# [Assigned task]
Work out how many lines below contain "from", then write only that number.

# [Data extract]

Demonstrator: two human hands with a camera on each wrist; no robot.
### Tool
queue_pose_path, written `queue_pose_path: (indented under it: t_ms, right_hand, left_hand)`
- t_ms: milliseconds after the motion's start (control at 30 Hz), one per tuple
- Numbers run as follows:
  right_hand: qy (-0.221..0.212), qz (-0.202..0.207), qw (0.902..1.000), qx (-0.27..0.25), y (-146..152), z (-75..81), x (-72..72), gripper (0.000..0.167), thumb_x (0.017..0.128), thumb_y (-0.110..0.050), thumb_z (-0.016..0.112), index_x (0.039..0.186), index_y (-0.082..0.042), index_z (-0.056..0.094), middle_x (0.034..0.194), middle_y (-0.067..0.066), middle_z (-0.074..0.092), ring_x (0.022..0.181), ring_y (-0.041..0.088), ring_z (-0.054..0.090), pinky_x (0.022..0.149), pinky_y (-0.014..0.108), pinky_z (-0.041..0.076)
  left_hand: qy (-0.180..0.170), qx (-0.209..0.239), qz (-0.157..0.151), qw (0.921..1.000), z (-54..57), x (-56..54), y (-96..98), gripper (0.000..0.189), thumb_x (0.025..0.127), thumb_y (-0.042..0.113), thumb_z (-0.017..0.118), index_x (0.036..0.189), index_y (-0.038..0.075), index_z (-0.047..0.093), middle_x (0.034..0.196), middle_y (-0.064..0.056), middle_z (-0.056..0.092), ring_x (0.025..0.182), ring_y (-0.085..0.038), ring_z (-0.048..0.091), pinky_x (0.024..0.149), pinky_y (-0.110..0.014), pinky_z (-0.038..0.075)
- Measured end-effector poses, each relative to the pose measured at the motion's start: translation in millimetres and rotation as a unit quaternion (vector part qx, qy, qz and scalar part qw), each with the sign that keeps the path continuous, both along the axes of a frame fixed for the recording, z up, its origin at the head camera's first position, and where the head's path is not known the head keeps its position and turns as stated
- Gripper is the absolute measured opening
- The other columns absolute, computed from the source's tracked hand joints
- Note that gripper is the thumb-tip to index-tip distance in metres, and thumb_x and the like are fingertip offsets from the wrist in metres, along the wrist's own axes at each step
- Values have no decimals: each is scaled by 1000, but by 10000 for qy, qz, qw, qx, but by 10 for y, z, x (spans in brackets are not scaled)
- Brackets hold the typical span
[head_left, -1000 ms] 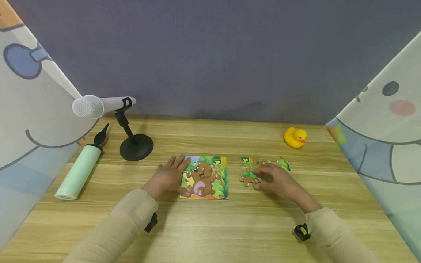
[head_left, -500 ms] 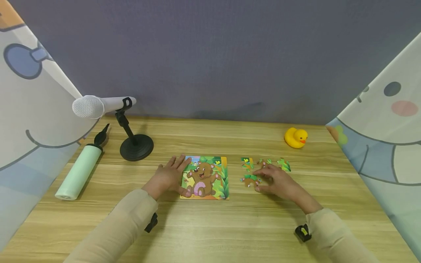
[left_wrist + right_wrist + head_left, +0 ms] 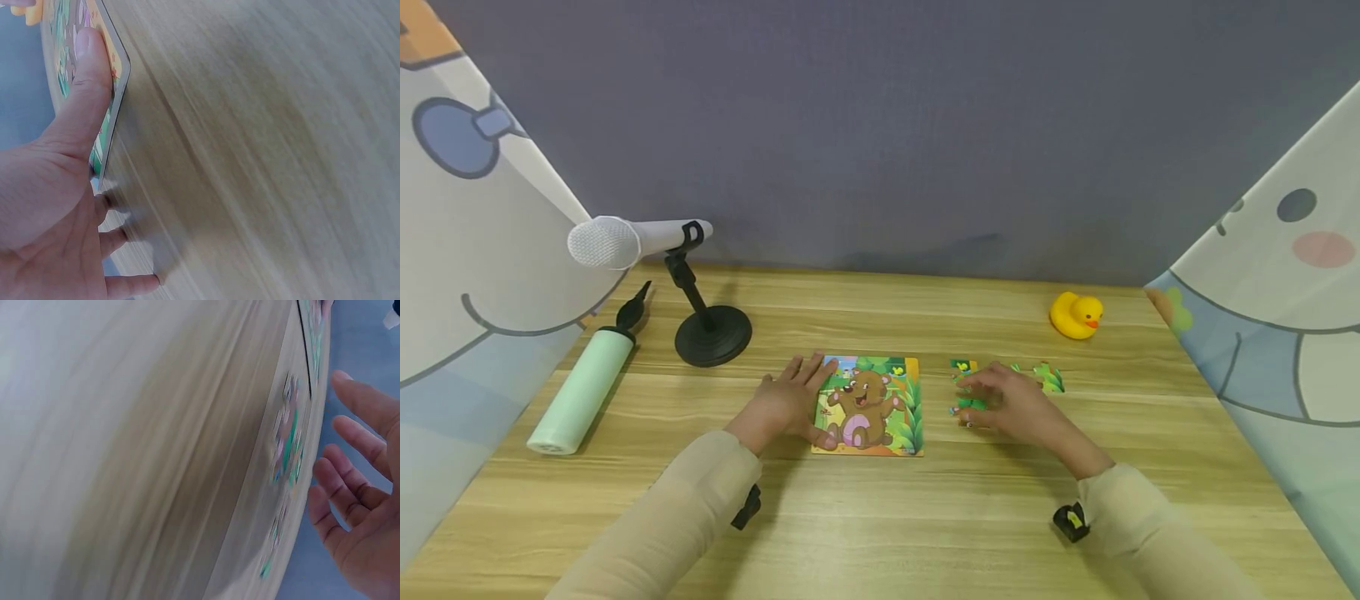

# [Output below]
2